Letters From the Global Literature: Unresolved Issues and Responses

Readers and Authors of a Controversial Recent JAMA Paper on Diet Debate Its Merits Here

Dean Ornish, MD; Barry Sears, PhD; John McDougal, MD; Caldwell B. Esselstyn, Jr., MD; T. Colin Campbell, PhD; Christopher D. Gardner, PhD; Randall Stafford, MD; Abby C. King, PhD


September 18, 2007

To the Editor:

A randomized controlled trial is designed to determine if differences between groups are due to an intervention or to random chance. When findings are not statistically significant, they are considered by convention to be due to random chance.
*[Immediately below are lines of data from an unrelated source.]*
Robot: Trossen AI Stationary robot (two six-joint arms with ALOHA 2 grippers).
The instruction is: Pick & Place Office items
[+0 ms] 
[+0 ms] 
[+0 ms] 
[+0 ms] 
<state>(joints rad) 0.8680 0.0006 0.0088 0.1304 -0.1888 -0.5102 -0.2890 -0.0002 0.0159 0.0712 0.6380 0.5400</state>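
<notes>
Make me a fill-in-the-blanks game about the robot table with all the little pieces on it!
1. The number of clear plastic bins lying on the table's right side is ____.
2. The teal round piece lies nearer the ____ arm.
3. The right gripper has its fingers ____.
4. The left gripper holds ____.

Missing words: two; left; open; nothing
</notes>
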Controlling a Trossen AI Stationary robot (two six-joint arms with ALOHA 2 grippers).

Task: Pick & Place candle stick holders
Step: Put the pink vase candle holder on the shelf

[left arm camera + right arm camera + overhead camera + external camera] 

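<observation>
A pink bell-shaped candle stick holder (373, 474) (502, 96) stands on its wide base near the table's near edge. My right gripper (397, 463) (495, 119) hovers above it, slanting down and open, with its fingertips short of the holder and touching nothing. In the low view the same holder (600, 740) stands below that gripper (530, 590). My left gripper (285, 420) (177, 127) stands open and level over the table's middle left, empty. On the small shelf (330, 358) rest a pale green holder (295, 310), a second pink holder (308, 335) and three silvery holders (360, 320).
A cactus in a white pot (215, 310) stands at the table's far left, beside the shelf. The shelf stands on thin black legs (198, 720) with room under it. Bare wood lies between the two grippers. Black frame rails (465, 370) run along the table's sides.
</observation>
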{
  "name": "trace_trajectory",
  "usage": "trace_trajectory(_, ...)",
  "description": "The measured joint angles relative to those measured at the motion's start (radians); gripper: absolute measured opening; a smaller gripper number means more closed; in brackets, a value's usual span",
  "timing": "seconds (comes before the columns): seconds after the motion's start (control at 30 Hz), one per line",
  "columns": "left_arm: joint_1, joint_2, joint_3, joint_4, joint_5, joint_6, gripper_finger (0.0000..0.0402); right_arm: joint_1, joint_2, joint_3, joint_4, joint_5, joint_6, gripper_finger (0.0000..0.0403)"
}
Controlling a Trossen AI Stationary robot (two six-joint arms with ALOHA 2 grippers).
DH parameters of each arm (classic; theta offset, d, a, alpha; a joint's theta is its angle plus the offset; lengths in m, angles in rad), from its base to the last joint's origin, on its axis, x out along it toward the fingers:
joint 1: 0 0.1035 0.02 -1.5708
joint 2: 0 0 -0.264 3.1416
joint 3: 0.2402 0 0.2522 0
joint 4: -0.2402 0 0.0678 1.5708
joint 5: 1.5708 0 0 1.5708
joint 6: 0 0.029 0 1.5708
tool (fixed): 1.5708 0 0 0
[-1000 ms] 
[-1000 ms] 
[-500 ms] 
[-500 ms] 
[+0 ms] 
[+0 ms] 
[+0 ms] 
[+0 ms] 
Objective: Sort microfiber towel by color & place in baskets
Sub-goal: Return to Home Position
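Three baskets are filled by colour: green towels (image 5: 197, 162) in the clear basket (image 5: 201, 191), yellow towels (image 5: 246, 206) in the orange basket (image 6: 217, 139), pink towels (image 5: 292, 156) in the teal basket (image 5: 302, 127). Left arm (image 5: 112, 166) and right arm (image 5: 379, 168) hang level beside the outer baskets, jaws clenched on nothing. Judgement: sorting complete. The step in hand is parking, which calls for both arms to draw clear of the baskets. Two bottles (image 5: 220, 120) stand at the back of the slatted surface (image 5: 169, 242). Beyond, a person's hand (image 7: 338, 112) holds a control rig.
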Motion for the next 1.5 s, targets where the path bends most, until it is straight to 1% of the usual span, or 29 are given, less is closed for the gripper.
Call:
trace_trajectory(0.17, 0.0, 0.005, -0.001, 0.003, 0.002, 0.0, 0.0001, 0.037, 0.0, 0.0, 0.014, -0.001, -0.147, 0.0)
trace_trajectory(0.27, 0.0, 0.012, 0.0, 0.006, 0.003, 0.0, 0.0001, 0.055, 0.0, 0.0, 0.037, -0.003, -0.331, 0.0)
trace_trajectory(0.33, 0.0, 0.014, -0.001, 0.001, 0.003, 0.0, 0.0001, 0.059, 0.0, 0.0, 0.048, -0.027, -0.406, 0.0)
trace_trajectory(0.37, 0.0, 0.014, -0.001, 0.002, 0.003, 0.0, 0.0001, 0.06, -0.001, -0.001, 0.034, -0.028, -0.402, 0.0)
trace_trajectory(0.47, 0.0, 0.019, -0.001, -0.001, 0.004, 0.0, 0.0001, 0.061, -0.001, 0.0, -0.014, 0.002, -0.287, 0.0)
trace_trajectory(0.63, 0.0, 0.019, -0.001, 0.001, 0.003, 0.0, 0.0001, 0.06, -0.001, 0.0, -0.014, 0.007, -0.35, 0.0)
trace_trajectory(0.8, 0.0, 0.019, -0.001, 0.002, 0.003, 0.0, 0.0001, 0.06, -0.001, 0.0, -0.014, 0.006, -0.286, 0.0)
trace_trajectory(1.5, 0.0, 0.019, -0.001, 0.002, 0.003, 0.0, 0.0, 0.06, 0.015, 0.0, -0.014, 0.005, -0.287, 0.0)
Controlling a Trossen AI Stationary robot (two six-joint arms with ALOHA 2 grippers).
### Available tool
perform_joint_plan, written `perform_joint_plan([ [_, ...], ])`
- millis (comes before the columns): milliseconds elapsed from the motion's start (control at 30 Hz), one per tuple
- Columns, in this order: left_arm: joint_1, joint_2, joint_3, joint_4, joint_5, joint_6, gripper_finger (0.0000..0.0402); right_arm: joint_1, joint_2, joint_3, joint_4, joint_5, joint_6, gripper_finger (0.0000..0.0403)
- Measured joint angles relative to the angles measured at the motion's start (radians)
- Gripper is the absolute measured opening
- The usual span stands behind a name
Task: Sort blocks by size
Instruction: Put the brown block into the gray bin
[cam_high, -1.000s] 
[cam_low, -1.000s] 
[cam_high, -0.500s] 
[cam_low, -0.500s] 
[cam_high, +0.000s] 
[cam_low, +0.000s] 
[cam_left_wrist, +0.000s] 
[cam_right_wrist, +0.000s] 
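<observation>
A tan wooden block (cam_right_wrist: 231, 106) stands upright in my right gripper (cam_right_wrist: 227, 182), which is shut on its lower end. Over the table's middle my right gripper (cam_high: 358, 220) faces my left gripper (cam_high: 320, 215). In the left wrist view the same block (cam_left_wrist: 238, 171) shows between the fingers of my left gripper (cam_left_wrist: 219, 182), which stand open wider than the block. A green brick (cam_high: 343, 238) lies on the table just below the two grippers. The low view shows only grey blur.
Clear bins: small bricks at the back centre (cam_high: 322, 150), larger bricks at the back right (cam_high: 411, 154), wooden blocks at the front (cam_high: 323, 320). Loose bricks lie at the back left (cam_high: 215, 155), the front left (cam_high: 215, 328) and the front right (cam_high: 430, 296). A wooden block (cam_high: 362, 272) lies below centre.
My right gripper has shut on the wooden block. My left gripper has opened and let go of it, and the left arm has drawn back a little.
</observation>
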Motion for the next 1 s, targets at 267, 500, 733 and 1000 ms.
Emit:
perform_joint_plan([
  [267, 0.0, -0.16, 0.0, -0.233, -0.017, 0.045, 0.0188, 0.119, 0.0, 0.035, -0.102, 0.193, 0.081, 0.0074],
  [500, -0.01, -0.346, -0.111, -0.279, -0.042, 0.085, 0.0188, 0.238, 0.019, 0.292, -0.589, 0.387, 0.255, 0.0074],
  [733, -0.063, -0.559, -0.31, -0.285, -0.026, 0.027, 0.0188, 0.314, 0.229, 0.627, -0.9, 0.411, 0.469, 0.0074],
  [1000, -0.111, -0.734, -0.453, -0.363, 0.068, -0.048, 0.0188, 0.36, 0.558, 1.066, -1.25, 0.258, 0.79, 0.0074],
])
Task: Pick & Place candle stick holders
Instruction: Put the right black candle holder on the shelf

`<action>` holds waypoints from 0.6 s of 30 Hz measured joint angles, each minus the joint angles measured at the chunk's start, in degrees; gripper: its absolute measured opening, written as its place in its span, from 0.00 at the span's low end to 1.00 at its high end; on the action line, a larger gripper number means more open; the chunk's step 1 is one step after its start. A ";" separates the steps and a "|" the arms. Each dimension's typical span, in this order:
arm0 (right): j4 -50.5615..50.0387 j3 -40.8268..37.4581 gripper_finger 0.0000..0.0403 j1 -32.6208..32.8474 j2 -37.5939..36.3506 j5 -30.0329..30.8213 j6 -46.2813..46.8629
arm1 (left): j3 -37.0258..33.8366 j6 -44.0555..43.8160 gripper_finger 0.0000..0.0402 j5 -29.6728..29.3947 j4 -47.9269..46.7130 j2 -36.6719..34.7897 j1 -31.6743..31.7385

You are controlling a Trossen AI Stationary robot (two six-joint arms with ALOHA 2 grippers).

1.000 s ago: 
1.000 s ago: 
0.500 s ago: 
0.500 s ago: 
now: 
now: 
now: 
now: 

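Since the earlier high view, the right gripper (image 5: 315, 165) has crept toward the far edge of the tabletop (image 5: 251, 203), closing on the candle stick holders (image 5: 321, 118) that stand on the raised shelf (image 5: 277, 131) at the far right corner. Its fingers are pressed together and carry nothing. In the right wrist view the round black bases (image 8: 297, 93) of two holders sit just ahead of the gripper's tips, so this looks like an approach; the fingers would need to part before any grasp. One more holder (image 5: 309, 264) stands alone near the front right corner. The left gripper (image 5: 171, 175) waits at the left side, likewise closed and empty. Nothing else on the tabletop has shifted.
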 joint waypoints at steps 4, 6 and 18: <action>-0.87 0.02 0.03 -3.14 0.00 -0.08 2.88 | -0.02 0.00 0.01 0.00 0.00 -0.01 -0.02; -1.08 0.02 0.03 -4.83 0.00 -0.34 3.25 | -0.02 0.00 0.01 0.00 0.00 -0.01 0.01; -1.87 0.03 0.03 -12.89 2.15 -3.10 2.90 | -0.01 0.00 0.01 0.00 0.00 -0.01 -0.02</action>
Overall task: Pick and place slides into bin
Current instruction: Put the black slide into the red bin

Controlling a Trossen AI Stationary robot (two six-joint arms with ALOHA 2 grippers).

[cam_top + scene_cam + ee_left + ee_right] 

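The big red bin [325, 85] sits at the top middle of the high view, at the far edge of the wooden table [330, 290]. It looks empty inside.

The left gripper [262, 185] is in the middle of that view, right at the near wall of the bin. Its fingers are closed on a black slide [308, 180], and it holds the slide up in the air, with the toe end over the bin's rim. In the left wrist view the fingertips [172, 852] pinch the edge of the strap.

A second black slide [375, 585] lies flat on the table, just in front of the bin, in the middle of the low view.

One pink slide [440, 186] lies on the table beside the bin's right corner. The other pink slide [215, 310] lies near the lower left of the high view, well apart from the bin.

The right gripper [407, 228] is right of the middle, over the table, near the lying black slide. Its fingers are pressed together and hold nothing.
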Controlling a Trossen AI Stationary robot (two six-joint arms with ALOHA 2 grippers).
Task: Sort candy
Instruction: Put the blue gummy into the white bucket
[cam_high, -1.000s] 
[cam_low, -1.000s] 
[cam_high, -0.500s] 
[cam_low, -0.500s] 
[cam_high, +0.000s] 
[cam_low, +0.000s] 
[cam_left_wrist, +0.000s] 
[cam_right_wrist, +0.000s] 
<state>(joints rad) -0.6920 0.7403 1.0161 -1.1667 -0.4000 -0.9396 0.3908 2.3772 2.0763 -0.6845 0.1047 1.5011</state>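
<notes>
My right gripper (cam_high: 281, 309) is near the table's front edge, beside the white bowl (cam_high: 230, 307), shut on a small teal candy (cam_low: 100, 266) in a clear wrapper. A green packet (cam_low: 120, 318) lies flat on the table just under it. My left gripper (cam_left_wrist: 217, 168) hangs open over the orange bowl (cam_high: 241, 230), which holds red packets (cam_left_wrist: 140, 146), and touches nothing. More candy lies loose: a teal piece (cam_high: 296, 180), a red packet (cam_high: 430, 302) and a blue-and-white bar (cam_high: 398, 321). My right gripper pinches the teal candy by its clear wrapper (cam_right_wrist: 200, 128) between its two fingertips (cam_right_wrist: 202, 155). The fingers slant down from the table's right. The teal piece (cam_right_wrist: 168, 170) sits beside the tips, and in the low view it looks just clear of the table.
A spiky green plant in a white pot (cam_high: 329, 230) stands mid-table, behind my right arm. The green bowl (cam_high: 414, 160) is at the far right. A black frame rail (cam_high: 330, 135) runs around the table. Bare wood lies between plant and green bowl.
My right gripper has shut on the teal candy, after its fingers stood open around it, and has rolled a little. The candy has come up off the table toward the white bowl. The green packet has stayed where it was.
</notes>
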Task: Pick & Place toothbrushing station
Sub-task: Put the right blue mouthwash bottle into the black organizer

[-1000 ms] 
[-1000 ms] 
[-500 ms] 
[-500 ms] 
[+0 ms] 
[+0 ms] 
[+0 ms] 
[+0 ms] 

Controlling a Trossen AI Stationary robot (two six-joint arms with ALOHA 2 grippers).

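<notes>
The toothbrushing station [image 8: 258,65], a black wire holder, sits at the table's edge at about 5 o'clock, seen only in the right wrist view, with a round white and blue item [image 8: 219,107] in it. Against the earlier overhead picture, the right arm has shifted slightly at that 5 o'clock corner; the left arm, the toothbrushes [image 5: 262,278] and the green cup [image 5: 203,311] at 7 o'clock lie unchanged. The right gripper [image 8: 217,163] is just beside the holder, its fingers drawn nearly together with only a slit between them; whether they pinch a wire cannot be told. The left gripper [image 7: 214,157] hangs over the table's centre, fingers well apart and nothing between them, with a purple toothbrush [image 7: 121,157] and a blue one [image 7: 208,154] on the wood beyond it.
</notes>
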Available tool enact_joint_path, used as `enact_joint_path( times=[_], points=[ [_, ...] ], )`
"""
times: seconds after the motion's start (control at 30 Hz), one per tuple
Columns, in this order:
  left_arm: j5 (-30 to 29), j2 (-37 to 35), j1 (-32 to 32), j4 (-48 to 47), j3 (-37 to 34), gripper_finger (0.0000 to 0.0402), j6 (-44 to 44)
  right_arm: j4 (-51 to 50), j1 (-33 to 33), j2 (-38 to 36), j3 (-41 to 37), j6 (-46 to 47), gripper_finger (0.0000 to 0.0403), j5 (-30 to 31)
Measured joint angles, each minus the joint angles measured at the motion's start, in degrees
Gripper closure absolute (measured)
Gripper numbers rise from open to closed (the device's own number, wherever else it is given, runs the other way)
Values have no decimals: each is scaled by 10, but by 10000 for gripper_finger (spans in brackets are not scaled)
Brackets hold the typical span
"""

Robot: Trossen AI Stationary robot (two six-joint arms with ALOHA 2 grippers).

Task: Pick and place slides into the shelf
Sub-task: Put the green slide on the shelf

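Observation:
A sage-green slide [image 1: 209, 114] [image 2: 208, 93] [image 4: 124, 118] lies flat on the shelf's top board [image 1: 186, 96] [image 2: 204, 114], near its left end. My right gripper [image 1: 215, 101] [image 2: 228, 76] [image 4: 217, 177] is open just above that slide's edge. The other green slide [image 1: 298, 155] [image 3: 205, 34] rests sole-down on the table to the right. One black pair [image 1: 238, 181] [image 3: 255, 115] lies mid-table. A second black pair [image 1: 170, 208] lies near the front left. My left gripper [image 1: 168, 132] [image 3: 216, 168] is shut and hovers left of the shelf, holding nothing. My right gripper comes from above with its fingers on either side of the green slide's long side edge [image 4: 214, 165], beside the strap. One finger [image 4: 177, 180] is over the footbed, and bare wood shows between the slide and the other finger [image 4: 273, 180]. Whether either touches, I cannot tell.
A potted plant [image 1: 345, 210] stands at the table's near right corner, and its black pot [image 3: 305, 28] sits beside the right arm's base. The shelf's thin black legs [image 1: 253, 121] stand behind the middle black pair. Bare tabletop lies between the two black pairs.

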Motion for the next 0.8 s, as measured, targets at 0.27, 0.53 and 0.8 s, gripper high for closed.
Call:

In this study, weight loss at 12 months was the stated primary outcome. The authors reported as their primary conclusion that people lost the most weight on the Atkins diet after 12 months. This was repeated in headlines worldwide.

However, this conclusion is not valid. The authors' own statistical analyses revealed that there was no statistically significant difference in weight loss among the Atkins, LEARN, and Ornish diets after 12 months. Thus, the small differences in weight loss after 1 year were most likely due to random chance. This is consistent with other studies finding that people who lost weight on an Atkins diet after 6 months gained it back after 1 year.[1]

Also, patients assigned to the Ornish diet did not follow it, reducing their fat intake from an average of 35% to only 30% after 1 year, not even close to the 10% fat recommended in the book. Other patients who followed the diet lost 24 pounds in the first year and maintained a 13-pound weight loss after 5 years.[2]

The authors also reported that patients had more favorable metabolic effects on an Atkins diet (eg, a significant rise in high-density lipoprotein cholesterol [HDL-C]). However, not everything that raises HDL-C is beneficial (as the Pfizer study of torcetrapib revealed), and not everything that lowers it is harmful. HDL-C is part of reverse cholesterol transport; eating a stick of butter raises HDL-C in those who are able to produce more of it, but this does not mean that butter is good for the heart.[3]

The authors did not mention randomized controlled trials showing that the diet and lifestyle intervention my colleagues and I recommend has been shown to reverse the progression of coronary heart disease (rather than only risk factors) using exercise radionuclide ventriculography,[4] cardiac PET scans,[5] and quantitative coronary arteriography,[2] as well as 2.5 times fewer cardiac events.[2] In contrast, coronary heart disease often progresses on an Atkins diet.[3]

The real conclusion of this study is that it's hard for many people to follow a diet just from reading a book and a few sessions with a dietitian. This is hardly news and very different from the reported conclusions.

Dean Ornish, MD
Sausalito, California


  1. Foster GD, Wyatt HR, Hill JO, et al. A randomized trial of a low-carbohydrate diet for obesity. N Engl J Med. 2003;348:2082-2090.

  2. Ornish D, Scherwitz L, Billings J, et al. Intensive lifestyle changes for reversal of coronary heart disease. Five-year follow-up of the Lifestyle Heart Trial. JAMA. 1998;280:2001-2007.

  3. Ornish D. Was Dr. Atkins right? J Am Diet Assoc. 2004;104:537-542.

  4. Ornish DM, Scherwitz LW, Doody RS, et al. Effects of stress management training and dietary changes in treating ischemic heart disease. JAMA. 1983;249:54-59.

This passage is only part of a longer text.